While strolling through busy Soho, it’s easy to overlook tiny Jersey Street, a little trafficked side road that takes us back in time. And on this street, it’s even easier to miss a small artifact that embodies a vital part of New York City history and its growth: at the southern end of the Puck Building—which was a printing plant for more than a century and turned out publications such as New York Press, Spy Monthly, and Puck Magazine—almost hidden under modern asphalt, is New York City’s oldest manhole.

The manhole cover reads “Croton Aqueduct” and “1866” – that’s not the serial number, but the year – which was before boroughs were created. After the introduction of the five boroughs in 1898, manholes in Manhattan were imprinted with “MANHATTANBOR,” and a few of those can still be spotted as well.

Today we think of manholes as leading to our sewage system, but this one has the word “aqueduct.” In fact, it led to New York City’s fresh water supply. After the Collect Pond was drained in 1810, a new source of water was needed, so the Croton Aqueduct was built. Completed in 1842, it supplied New Yorkers with drinking water from the Croton River, 41 miles to the north. The aqueduct brought water into a reservoir on 42nd Street, through which it was distributed to the city. The reservoir was surrounded by 50-foot (15-meter) walls that were 25 feet (7.6 meters) thick. These walls offered space for public promenades on the top, and Edgar Allen Poe was one of many city residents who could frequently be seen strolling along them.

In the 1840s, New York City’s population was just over 312,000. Within just 50 years, the city had ballooned to more than a million people, outgrowing the reservoir. A dam was built on the Croton River, making the reservoir obsolete. It was torn down in the 1890s, and in its place now stands the research branch of New York Public Library and Bryant Park.

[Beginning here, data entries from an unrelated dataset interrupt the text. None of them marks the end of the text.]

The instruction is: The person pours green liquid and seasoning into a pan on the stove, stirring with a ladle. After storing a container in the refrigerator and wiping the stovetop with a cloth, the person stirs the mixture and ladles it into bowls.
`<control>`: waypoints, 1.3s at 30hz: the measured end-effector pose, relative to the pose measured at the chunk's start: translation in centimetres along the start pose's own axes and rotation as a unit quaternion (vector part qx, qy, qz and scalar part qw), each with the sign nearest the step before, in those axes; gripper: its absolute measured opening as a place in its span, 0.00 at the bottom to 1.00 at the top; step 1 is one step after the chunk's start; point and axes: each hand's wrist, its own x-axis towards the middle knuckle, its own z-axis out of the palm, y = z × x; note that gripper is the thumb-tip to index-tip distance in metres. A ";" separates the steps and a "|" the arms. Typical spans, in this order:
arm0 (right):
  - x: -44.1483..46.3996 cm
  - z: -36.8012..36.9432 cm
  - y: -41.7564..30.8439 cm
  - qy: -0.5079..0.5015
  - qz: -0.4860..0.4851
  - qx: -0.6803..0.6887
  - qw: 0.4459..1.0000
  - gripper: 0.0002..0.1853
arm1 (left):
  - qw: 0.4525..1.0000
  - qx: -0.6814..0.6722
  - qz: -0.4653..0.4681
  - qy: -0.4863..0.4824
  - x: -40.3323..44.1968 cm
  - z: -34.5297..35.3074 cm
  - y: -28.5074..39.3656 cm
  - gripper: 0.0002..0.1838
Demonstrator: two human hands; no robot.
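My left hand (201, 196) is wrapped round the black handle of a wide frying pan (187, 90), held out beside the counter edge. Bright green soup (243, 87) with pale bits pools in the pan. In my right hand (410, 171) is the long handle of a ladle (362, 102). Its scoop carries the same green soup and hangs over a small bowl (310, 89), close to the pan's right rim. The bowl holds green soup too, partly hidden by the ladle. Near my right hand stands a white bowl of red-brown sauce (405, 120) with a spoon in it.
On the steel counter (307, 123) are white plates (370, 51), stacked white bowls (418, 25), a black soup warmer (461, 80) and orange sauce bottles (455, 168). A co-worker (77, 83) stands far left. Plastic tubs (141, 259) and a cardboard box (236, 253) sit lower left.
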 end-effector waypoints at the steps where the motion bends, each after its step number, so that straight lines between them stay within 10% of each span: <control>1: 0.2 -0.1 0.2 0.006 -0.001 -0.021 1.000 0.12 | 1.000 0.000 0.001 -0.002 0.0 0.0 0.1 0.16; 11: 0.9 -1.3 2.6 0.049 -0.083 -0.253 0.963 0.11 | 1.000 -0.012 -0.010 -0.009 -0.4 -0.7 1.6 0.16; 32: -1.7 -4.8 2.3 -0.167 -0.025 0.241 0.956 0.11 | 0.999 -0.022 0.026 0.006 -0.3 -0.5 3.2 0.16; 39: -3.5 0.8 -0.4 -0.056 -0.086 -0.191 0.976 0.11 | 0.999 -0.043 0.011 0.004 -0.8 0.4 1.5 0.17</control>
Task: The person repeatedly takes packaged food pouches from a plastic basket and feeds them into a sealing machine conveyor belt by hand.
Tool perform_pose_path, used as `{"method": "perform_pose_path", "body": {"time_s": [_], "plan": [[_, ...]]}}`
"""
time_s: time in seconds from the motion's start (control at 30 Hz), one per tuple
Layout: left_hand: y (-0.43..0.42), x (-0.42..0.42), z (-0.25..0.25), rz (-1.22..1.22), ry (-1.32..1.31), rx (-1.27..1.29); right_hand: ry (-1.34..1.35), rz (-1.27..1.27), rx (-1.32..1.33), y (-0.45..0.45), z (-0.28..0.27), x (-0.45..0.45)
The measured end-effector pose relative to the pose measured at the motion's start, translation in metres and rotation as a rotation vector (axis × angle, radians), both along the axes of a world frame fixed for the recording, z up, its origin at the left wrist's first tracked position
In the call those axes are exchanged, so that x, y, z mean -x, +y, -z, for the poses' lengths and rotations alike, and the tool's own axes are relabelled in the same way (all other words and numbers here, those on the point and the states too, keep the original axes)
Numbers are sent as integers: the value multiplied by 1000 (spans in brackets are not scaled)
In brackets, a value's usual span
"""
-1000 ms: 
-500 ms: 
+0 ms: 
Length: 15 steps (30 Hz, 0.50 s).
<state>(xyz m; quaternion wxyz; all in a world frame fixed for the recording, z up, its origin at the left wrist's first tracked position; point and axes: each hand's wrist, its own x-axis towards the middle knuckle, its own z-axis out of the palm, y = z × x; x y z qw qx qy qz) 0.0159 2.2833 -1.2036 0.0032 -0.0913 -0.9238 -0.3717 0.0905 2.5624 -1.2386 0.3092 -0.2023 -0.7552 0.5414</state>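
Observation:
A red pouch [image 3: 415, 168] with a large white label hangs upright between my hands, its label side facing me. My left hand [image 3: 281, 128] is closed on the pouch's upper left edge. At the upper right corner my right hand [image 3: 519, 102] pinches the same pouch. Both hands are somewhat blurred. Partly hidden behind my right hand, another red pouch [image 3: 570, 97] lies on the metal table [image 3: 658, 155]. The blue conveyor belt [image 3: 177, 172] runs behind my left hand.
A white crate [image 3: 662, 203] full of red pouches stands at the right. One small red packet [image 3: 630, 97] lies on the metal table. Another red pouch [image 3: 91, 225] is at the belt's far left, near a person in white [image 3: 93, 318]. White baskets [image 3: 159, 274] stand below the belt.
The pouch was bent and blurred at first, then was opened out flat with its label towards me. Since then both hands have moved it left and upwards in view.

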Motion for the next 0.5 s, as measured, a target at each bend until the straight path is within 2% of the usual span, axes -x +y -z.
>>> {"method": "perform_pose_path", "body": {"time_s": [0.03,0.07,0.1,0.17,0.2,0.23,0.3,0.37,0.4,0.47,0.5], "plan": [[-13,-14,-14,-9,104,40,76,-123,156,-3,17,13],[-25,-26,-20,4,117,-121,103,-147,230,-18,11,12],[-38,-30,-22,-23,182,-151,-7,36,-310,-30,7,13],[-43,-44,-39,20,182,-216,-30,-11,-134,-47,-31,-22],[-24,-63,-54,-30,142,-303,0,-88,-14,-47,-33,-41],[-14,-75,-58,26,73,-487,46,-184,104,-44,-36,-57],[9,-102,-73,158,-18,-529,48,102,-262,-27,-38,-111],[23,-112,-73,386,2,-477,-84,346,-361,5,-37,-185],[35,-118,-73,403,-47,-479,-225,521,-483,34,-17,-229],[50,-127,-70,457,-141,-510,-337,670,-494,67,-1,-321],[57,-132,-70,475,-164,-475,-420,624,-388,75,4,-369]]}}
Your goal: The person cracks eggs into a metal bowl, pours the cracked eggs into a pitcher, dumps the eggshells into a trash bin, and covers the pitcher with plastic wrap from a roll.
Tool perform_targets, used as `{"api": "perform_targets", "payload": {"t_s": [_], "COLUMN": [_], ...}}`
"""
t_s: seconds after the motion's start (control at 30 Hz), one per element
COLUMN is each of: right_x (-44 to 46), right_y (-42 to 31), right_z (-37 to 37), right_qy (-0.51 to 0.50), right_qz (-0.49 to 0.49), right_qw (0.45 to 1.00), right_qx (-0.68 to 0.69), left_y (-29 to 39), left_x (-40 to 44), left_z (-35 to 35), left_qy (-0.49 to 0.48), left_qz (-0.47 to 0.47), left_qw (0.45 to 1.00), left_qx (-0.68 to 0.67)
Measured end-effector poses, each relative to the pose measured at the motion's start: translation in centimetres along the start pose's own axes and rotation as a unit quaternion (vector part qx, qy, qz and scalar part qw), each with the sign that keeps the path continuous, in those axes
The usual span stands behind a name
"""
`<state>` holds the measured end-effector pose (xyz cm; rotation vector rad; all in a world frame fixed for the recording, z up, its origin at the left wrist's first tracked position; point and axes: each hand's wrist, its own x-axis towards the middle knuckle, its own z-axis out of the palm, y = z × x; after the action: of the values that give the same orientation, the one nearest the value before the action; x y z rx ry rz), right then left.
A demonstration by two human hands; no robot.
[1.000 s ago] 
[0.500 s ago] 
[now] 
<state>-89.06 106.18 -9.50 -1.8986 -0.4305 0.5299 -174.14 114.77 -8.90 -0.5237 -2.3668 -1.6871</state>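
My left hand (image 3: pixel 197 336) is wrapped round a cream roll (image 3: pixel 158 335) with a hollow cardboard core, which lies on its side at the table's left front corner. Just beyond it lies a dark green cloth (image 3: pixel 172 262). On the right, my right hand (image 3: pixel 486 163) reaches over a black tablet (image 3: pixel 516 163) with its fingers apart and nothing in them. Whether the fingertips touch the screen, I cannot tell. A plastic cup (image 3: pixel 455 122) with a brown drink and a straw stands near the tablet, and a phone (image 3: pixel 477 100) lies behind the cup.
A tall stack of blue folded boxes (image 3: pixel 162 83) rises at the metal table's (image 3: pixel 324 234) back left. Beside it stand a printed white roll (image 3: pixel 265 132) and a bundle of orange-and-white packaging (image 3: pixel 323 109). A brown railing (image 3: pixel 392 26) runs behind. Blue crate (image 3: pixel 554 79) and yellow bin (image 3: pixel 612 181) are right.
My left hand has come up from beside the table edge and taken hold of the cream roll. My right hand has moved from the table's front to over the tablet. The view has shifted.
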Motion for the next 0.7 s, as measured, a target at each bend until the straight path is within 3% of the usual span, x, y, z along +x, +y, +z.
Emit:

It’s fascinating to think about the change, the people and the ideas that shaped New York in these brief 200 years. In a city of extreme impermanence, as we experience it today with its inhabitants rushing and shoving, it’s comforting to know that some ideas persisted. Not only did the ideas persist but the actual work, objects, sculptures, and buildings are still here today to tell us the stories of the past.

Location

Timeline

1842 Water starts flowing into New York from Croton River
1899 Croton reservoir demolished

Talking Points

  • 1866
  • one of the oldest manholes in New York City
  • Collect Pond drained, new fresh water source: Croton River and Croton Aqueduct
  • water reservoir on 42nd Street
  • dam on Croton river, no need for reservoir, demolition
  • construction of Bryant Park and New York Public Library

Bayard Condict Building 1899

by Louis Sullivan, 1856-1924

In a city famous for high-rises, it’s surprising that the man known as the “father of the skyscraper” constructed only one building here. The 13-storey Bayard Condict Building is humble by today’s standards, but during its construction in 1897, Louis Sullivan was known for creating some of the tallest buildings in the world.

The Bayard Condict Building, commissioned by United Loan and Investment and named for one of New York’s prominent families, is an important one both in Sullivan’s career and in the history of New York City. Sullivan moved away from the old standards of architecture at the time, creating one of the first steel skeleton framed buildings and covering the masonry with detailed terra cotta reliefs, an architectural innovation at the time that allowed for intricate facades to be mass produced. The vertical columns that are accentuated on the facade emphasize the height, and the higher-than-usual ratio of window to structure was a harbinger of today’s fully glass facades.

Unfortunately for Sullivan, stepping away from the norms of the times caused the Department of Buildings to raise many objections. Plans were adjusted many times, even throughout construction, before the building was completed in 1899. Ownership had transferred three times within just a few years, resulting in the name changing from The Bayard Building to The Condict Building and then back again to its original moniker.

101 years later, in 2000, the building was restored by WASA/Studio A, a New York-based architecture and engineering firm. During the restoration, each of the 7,000 glazed architectural terra cotta tiles was inspected, and only 30 were found to be damaged beyond repair.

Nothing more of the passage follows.